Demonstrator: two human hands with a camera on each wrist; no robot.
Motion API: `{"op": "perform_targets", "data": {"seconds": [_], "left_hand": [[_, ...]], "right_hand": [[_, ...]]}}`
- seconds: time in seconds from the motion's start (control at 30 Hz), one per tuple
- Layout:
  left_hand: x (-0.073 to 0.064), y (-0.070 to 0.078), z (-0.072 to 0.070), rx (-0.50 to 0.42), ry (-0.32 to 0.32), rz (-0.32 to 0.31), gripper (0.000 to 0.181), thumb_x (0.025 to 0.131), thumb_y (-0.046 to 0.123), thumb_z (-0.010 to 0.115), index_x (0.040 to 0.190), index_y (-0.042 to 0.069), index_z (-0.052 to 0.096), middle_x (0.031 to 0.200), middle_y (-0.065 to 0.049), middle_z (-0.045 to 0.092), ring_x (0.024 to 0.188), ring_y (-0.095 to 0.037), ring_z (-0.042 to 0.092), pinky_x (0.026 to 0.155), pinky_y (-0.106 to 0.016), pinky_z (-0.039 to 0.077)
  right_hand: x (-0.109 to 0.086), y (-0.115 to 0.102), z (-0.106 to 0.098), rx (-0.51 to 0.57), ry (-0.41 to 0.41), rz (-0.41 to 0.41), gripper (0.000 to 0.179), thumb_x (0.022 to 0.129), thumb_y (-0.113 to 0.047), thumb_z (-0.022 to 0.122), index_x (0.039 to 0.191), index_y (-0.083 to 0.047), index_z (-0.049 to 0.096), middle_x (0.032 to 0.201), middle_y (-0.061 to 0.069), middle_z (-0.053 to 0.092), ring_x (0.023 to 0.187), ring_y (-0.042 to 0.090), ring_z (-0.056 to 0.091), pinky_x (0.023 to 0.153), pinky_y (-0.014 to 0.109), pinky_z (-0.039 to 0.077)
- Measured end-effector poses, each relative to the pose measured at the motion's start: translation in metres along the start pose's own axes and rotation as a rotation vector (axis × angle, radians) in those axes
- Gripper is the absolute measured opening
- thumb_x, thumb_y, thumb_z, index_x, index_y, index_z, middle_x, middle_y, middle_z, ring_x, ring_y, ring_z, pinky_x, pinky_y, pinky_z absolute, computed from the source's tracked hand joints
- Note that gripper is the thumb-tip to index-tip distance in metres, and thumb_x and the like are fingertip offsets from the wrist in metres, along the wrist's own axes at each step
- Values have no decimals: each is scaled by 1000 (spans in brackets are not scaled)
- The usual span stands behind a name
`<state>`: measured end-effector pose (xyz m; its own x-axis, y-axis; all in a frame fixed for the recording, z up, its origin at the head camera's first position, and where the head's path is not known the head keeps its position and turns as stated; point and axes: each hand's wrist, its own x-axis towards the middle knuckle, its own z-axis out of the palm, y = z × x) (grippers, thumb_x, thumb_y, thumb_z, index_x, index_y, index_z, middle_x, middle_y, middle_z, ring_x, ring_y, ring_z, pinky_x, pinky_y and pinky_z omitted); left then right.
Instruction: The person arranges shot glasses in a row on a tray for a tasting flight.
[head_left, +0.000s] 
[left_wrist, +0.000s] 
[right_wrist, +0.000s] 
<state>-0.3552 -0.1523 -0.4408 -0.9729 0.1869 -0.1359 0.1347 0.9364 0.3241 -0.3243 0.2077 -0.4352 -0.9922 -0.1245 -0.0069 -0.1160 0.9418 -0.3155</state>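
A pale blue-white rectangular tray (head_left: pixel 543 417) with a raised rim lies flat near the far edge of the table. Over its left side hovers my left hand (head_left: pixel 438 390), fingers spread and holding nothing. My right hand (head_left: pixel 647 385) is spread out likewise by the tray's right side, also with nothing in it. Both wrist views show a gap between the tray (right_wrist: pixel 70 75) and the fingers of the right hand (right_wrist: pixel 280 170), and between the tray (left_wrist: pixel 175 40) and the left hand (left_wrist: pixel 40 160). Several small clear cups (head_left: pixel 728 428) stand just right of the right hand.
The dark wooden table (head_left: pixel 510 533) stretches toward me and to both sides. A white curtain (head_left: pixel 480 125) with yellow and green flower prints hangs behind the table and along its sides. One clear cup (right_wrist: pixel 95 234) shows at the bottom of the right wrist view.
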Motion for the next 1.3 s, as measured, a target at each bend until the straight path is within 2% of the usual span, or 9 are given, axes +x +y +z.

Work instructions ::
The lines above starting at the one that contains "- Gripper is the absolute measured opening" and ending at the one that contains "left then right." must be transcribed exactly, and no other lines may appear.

Response area ::
- Gripper is the absolute measured opening
- thumb_x, thumb_y, thumb_z, index_x, index_y, index_z, middle_x, middle_y, middle_z, ring_x, ring_y, ring_z, pinky_x, pinky_y, pinky_z absolute, computed from the source's tracked hand joints
- Note that gripper is the thumb-tip to index-tip distance in metres, and thumb_x and the like are fingertip offsets from the wrist in metres, along the wrist's own axes at each step
- Values have no decimals: each is scaled by 1000 (spans in brackets are not scaled)
- The usual span stands behind a name
`<state>`: measured end-effector pose (xyz m; its own x-axis, y-axis; all in a frame fixed for the recording, z up, its origin at the head camera's first position, and where the head's path is not known the head keeps its position and turns as stated; point and axes: each hand's wrist, its own x-axis towards the middle knuckle, its own z-axis out of the palm, y = z × x) (grippers, thumb_x, thumb_y, thumb_z, index_x, index_y, index_z, middle_x, middle_y, middle_z, ring_x, ring_y, ring_z, pinky_x, pinky_y and pinky_z omitted); left then right.

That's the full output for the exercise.